El Gobierno, por ahora, avala ese movimiento. En la Casa Rosada entienden que necesitan una figura política con experiencia y con vínculos sólidos para amortiguar la tensión con los gobernadores y ordenar la Cámara alta. Milei delega y observa: si Bullrich cumple con el objetivo de sacar adelante las leyes clave en extraordinarias, su capital interno crecerá; si fracasa, el costo también será propio.

Milei Bullrich

El plan de Patricia Bullrich para ser figura indispensable de La Libertad Avanza de cara a 2027.

La vicepresidenta queda, así, encapsulada en un rol acotado, pero no irrelevante. Su promesa de no obstaculizar el funcionamiento del Senado será puesta a prueba cuando lleguen al recinto los proyectos más sensibles y cuando la oposición intente repetir maniobras como las de mitad de año. Aun con una tregua frágil, Villarruel conserva una cuota de poder institucional que el oficialismo no puede ignorar.

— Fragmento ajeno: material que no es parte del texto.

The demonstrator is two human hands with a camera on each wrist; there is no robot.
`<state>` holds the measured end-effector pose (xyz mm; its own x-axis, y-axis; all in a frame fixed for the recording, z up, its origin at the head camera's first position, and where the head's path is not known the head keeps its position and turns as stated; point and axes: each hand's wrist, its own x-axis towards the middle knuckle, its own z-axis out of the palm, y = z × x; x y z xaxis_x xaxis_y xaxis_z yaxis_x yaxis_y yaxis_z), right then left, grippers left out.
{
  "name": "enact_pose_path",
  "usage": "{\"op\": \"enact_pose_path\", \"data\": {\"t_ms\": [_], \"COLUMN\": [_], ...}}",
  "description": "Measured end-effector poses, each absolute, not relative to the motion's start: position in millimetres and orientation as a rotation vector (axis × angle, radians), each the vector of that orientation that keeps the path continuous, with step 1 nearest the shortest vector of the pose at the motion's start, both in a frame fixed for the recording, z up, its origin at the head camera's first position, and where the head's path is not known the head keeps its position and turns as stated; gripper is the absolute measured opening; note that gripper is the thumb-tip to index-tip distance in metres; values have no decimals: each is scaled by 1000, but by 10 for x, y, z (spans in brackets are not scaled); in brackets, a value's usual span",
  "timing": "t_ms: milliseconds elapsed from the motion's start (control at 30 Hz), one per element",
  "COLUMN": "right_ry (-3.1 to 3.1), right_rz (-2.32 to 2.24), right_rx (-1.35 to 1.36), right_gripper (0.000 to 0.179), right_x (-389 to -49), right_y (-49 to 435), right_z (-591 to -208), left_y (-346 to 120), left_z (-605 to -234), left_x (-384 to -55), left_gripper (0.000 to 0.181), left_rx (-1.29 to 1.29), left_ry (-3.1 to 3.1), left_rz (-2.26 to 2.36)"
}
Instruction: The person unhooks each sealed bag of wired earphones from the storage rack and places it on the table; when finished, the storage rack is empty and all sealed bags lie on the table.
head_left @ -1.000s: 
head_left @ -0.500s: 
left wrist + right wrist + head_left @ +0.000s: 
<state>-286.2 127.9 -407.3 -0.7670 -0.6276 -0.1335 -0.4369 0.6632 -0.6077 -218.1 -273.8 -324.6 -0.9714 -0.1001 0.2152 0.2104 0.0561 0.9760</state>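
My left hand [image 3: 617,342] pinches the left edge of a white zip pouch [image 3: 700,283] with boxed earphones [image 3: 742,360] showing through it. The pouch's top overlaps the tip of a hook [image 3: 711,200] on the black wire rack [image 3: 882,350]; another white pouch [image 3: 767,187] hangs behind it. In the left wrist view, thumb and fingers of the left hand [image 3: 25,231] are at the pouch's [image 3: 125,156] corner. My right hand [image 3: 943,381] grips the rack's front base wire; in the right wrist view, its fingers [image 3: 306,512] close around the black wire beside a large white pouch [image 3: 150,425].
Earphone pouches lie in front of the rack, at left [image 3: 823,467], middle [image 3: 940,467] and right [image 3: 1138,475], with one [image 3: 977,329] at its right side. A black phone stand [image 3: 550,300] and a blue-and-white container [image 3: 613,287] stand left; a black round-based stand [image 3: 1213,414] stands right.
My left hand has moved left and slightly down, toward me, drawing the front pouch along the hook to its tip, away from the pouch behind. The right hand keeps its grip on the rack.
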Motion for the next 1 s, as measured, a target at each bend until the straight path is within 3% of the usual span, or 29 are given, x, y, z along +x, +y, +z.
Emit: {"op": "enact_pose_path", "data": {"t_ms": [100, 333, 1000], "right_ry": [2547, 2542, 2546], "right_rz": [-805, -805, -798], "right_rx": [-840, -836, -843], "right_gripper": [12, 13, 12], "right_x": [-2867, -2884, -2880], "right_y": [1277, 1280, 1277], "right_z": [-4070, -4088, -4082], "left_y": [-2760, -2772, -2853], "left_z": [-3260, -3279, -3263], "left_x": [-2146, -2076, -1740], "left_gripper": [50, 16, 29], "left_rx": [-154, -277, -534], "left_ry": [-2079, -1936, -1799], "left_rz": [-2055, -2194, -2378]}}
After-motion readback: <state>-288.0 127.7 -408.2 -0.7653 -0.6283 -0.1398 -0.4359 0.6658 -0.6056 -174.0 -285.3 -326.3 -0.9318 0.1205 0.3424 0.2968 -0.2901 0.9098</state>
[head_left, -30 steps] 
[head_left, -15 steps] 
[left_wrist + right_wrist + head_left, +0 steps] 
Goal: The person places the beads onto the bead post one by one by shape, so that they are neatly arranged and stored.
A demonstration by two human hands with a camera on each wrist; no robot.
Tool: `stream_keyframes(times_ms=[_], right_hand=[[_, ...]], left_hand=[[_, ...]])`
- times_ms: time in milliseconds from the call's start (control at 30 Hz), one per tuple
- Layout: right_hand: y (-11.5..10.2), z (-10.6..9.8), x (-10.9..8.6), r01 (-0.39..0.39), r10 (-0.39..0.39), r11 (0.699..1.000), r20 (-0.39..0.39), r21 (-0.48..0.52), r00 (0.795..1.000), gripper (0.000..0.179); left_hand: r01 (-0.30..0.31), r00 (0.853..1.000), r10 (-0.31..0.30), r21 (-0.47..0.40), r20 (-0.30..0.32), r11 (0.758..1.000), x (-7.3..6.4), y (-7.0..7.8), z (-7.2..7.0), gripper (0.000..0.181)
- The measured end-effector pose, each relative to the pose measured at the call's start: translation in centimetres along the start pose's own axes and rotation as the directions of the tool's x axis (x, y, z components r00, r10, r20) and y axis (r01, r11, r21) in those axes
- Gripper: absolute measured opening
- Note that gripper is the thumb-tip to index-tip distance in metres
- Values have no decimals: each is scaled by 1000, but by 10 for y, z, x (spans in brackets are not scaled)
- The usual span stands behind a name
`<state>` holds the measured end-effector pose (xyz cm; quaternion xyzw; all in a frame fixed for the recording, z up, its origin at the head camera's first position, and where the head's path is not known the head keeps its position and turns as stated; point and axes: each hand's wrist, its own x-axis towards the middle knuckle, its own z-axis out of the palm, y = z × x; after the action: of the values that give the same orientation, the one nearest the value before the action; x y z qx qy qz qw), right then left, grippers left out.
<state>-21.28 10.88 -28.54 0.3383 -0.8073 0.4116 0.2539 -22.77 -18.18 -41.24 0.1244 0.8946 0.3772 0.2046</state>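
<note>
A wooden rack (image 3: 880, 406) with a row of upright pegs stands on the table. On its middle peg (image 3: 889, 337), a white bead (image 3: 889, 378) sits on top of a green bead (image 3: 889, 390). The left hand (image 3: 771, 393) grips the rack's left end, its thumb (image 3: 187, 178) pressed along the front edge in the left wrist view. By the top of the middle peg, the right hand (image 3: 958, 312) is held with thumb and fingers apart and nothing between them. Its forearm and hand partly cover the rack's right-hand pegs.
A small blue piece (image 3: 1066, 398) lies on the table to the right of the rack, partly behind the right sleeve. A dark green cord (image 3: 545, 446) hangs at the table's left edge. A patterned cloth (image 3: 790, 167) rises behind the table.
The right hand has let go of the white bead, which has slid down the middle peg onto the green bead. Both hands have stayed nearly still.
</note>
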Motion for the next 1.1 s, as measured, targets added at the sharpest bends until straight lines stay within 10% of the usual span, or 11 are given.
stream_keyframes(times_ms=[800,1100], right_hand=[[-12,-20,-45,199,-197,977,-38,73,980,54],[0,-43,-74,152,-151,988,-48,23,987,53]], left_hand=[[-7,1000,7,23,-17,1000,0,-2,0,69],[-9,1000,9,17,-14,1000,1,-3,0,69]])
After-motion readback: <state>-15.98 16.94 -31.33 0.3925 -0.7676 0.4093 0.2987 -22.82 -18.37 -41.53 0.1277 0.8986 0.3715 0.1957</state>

La incógnita es cuánto durará ese equilibrio. Bullrich ya dejó en claro que quiere ser la dueña de los acuerdos en el Senado y que no está dispuesta a tolerar interferencias. Villarruel, por ahora, se aferra al reglamento y al discurso de la neutralidad. En un Congreso fragmentado, con mayorías siempre en construcción y un Gobierno que vive en tensión permanente, la convivencia entre ambas será uno de los termómetros centrales de la gobernabilidad y, al mismo tiempo, del futuro político de la propia ministra de Seguridad.